Four Fish: The Future of the Last Wild Food by Paul Greenberg
A Good Read For: An introduction to the state of wild seafood today and what needs to be done to preserve it
An entertaining and nuanced investigation into global fisheries, New York Times writer Paul Greenberg examines our relationship with wild fish. Greenberg challenges us to reevaluate whether fish are an expendable seafood or a wildlife desperately in need of our compassion. He finds that as wild fisheries are overexploited and many fish farmers ignore practical criteria in species for domestication—hardiness, freely breeding, and needing minimal care—instead, picking traditional wild-caught species like sea bass “a failure in every category.” Greenberg contends that ocean life is essential to feeding a growing human population and that we should seek to sustainably farm fish while maintaining functioning wild food systems.
The Most Important Fish in the Sea by H. Bruce Franklin
A Good Read For: A cautionary tale
Franklin, a historian, was inspired to write this history of the all-but-extinct menhaden—a fish that’s served a critical part of the Atlantic coastal food web as well as human populations. Franklin spins a grim but compelling tale of the role menhaden play in maintaining habitats, their utility to early Americans and their collapse over the past 150 years. As the menhaden population thins out, so have bass, bluefish, weakfish, while estuaries suffer catastrophic phytoplankton blooms. This riveting narrative exposes the greed, short-sightedness and unintended consequences which nearly destroyed the Atlantic coast ecosystem, and continues to wreak havoc in the Gulf of Mexico.
Bottomfeeder by Taras Grescoe
A Good Read For: Exploring the tension between bad farming and harvesting practices and delicious seafood experiences
In this worldwide tour of fisheries, Grescoe whiplashes readers from ecological devastation to edible ecstasy and back again. He depicts the Chesapeake Bay, where over-harvested oysters are too few to do their filtering job. How Indian shrimp farms treated with pesticides, antibiotics and diesel oil are destroying mangroves, ecosystems and villages. And portrays the fate of sharks, finned for the Chinese delicacy shark-fin soup.These horrific scenes are interspersed with delectable meals of succulent Portuguese sardines which ends on a cautiously optimistic note: scientists know what steps are needed to save the fisheries and the ocean; we just need the political will to follow through.
The Omnivore’s Dilemma by Michael Pollan
A Good Read For: Rethinking the way you eat and where you get your food
Pollan’s masterpiece examines “our national eating disorder” in this remarkably clearheaded book. It’s a fascinating journey up and down the food chain. One that might change the way you read the label on a frozen dinner, dig into a steak or decide whether to buy organic eggs. You’ll certainly never look at a Chicken McNugget the same way again. “The way we eat represents our most profound engagement with the natural world.” All food, he points out, originates with plants, animals and fungi. “Even the deathless Twinkie is constructed out of… well, precisely what I don’t know offhand, but ultimately some sort of formerly living creature.”
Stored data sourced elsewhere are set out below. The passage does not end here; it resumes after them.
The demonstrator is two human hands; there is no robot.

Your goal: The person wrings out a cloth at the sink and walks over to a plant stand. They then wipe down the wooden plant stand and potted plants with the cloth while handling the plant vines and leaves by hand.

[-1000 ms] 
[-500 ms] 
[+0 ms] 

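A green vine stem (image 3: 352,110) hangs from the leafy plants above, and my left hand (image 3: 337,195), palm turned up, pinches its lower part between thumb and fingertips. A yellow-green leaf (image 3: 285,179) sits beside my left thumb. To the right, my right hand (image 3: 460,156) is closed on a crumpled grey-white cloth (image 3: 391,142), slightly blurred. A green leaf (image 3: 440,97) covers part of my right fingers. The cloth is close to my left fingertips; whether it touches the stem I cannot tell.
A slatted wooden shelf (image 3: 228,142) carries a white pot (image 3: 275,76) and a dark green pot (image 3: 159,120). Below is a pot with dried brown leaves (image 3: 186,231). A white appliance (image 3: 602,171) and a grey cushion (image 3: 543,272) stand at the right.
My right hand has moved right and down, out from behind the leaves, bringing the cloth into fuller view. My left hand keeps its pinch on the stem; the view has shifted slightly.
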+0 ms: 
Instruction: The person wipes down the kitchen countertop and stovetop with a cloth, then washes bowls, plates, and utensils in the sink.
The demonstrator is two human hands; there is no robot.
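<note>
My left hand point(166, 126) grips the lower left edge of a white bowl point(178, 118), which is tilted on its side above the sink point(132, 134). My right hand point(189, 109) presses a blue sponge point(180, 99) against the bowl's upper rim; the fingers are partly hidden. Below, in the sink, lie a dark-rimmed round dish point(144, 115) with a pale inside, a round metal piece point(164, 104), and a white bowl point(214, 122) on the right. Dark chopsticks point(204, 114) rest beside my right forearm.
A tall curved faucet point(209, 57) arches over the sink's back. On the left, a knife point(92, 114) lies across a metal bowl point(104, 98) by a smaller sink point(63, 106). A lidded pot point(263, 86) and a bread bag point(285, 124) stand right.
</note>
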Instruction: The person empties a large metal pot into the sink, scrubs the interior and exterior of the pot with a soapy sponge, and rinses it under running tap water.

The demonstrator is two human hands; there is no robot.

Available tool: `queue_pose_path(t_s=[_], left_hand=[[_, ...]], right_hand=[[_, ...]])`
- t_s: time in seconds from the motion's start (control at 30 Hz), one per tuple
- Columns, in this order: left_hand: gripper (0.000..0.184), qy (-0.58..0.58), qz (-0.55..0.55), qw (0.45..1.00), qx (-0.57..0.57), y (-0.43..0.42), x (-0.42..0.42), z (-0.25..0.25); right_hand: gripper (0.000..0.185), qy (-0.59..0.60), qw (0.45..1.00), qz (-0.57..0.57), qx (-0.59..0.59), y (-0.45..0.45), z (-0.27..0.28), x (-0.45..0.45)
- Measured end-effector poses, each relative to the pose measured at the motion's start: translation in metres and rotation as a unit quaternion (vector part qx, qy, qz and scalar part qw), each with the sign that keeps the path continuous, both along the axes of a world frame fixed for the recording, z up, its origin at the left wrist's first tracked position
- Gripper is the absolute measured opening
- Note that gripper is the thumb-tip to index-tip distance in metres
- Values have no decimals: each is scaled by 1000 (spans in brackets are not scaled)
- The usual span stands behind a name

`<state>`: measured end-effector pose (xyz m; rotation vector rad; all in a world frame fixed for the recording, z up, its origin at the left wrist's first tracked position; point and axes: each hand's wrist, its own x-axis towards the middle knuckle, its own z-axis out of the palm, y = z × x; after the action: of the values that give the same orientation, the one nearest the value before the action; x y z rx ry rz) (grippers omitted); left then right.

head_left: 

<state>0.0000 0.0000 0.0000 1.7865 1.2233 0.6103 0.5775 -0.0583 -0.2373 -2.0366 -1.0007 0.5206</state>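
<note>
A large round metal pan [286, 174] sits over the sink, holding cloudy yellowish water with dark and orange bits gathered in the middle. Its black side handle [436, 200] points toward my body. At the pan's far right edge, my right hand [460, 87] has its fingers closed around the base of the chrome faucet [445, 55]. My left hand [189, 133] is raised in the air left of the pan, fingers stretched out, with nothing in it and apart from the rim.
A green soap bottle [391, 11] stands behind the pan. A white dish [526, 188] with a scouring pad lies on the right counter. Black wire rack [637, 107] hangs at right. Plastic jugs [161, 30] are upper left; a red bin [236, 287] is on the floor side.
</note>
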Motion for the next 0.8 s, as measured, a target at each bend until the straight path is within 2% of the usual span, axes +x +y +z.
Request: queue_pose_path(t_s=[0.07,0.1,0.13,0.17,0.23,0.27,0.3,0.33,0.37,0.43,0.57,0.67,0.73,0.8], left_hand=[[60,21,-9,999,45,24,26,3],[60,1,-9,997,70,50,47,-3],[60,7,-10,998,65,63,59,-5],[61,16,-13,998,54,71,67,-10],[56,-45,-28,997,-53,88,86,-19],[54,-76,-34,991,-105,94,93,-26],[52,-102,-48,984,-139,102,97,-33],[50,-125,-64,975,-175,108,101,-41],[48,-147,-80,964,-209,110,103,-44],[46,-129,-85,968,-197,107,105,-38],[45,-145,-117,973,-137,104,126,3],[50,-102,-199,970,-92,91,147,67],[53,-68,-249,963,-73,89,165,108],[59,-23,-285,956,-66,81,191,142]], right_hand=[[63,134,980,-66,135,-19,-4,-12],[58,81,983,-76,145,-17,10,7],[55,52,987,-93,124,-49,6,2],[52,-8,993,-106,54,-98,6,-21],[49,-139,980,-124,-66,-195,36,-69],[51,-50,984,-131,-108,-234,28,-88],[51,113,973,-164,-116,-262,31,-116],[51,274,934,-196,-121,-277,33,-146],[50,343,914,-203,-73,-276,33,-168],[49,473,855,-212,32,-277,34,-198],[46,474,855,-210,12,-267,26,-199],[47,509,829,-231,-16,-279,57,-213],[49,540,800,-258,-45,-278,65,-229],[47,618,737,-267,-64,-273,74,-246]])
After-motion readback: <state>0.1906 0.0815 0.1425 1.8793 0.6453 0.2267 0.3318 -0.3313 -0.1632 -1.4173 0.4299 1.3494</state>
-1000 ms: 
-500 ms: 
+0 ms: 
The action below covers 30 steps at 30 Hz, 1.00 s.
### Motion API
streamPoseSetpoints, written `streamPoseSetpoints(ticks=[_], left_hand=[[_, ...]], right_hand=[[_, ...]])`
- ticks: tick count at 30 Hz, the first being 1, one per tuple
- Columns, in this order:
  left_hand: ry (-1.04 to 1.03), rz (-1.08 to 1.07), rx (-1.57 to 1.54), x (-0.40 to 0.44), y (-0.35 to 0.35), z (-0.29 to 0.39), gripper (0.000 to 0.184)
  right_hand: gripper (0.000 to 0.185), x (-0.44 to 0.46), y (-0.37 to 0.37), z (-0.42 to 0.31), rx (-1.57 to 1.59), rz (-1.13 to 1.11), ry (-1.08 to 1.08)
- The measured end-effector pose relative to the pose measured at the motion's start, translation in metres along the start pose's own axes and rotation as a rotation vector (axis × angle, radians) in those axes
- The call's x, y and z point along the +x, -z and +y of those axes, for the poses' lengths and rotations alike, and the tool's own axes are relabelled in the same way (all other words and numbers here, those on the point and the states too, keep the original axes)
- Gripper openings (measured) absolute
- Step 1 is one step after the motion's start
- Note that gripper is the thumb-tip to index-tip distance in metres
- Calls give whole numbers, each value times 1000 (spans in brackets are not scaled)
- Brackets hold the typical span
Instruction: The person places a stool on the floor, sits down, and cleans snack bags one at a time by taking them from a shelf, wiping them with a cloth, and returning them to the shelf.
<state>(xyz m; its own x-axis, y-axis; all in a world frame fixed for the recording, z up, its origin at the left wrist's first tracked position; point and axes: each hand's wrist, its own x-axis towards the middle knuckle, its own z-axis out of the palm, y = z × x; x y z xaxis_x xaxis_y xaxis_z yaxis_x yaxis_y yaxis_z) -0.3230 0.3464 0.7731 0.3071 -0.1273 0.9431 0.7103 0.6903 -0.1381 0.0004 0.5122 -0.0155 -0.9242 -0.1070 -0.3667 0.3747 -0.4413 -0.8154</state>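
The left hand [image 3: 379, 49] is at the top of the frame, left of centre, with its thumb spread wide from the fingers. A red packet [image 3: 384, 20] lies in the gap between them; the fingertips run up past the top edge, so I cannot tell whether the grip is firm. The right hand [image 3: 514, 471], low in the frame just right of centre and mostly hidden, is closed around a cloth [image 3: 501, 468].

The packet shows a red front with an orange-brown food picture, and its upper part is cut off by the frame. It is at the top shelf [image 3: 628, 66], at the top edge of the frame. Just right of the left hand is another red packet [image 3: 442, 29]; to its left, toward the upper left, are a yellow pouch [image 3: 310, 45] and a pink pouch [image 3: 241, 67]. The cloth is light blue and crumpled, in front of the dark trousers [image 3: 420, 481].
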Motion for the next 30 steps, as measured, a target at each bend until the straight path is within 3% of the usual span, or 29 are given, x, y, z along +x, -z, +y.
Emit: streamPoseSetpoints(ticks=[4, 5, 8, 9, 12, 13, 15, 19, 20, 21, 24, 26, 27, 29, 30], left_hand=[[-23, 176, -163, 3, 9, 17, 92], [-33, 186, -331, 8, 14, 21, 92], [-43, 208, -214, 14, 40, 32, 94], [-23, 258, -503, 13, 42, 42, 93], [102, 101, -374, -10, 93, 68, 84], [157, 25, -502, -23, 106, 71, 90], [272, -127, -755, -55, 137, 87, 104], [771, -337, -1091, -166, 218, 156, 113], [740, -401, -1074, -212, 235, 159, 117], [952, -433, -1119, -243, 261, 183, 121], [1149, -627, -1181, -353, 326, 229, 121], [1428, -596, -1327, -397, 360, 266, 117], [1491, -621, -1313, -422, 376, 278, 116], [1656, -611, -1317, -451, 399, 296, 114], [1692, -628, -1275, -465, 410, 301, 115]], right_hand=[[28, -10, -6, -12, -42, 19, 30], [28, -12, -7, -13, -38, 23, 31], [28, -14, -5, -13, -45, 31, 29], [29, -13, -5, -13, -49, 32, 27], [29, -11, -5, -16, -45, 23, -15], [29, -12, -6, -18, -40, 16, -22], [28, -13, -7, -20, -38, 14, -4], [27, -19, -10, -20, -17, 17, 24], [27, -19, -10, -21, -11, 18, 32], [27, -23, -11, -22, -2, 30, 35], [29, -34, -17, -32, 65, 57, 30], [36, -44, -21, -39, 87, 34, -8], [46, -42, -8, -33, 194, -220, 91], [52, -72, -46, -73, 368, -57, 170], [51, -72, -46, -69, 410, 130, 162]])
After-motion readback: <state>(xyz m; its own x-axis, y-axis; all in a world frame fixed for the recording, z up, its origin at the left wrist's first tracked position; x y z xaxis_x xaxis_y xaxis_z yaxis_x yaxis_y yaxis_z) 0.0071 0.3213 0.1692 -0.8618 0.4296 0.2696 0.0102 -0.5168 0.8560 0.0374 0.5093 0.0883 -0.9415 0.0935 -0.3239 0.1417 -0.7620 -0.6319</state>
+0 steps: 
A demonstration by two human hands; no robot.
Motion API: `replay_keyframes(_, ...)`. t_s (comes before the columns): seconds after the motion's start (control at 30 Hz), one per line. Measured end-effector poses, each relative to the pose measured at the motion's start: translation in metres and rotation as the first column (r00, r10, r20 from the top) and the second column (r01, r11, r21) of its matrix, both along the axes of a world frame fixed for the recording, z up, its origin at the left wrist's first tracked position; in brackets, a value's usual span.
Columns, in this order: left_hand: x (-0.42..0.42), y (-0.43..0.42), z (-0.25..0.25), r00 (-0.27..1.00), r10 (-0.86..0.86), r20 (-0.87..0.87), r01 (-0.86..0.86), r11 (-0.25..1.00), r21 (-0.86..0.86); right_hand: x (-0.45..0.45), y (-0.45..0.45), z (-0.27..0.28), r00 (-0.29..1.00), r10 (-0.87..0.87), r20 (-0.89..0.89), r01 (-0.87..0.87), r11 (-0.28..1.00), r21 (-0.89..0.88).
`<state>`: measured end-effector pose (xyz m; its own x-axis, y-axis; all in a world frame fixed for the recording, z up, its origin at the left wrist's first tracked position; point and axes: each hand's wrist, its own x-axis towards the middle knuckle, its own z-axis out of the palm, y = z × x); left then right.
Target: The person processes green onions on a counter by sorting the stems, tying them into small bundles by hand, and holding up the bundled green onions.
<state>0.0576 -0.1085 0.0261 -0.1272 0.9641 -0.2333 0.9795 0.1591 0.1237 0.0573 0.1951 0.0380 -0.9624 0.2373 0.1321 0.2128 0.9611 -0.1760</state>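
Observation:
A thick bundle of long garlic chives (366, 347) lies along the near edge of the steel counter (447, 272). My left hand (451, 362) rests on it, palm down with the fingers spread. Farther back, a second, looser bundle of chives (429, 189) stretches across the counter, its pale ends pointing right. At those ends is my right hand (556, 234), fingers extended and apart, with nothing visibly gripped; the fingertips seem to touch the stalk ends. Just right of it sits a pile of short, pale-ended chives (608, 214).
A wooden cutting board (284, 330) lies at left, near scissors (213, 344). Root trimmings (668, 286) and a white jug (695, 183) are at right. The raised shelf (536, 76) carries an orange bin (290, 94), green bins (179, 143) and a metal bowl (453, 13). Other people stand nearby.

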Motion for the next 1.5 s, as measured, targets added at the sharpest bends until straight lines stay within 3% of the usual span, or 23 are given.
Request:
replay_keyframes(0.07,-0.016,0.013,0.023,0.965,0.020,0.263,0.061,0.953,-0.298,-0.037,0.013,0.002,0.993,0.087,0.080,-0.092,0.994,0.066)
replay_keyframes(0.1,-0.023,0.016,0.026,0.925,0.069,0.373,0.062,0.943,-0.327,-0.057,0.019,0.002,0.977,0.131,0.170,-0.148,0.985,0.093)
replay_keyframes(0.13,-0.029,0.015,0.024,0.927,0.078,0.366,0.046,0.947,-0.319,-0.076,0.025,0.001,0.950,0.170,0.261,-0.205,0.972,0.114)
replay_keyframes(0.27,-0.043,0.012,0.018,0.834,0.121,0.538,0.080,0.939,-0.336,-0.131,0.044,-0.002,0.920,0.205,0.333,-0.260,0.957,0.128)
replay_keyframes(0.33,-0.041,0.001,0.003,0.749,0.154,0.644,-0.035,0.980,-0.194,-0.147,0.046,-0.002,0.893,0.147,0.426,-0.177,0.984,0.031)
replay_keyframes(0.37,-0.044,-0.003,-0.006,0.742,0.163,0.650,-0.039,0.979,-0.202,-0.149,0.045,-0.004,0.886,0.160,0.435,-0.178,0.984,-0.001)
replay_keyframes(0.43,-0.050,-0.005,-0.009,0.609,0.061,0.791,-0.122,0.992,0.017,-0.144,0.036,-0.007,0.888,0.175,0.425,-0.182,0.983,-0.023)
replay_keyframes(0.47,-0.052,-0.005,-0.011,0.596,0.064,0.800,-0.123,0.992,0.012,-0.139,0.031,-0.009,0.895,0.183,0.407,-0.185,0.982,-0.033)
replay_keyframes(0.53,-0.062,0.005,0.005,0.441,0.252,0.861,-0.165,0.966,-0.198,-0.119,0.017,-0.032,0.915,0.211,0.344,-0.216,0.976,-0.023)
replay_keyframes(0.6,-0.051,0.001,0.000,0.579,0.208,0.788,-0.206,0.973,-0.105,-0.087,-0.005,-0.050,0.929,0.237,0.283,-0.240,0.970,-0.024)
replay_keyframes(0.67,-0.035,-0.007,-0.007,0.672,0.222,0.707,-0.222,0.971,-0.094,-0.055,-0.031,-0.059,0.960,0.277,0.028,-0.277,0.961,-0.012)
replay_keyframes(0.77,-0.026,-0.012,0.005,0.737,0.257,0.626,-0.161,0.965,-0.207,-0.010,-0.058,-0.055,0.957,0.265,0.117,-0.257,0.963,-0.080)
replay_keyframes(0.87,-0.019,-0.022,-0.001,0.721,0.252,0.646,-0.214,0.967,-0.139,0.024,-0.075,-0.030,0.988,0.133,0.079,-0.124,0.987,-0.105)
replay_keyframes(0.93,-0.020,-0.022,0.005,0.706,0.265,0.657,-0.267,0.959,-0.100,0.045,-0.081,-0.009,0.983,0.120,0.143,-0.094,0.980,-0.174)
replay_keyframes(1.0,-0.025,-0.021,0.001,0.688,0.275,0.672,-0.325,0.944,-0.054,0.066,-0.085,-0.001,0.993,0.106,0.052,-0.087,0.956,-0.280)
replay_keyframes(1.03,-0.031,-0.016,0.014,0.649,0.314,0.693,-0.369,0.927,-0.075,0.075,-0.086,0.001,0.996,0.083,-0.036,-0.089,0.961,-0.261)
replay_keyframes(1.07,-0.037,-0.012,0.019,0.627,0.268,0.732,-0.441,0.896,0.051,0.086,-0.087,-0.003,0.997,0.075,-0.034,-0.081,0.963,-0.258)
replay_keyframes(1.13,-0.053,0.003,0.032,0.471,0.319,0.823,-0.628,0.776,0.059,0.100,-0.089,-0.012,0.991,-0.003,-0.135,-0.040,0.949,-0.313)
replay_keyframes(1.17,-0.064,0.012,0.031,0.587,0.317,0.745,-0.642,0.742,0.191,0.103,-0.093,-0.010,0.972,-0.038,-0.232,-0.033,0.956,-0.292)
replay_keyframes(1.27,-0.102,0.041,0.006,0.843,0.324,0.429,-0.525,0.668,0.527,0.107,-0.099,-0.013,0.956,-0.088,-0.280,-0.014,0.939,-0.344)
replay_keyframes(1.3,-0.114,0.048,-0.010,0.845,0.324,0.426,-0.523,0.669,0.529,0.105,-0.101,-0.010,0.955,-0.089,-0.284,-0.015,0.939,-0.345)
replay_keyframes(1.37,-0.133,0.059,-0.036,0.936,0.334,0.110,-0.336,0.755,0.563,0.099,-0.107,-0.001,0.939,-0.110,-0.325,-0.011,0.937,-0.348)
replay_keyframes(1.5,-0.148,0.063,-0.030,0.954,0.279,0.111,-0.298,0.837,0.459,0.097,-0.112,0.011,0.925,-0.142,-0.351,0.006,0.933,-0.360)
What to Eat by Marion Nestle
A Good Read For: A much-needed guide through our crowded and confusing food landscape
Nestle (Food Politics), argues that the increasing confusion about what to eat comes from two sources: experts who fail to create a holistic view by isolating food components and health issues, and a food industry that markets items on the basis of profits alone. The key to eating well, Nestle advises, is to learn to navigate through the aisles (and thousands of items) in large supermarkets. To that end, she gives readers a virtual tour; highlighting the main concerns of each food group, including baby, health and prepared foods and supplements.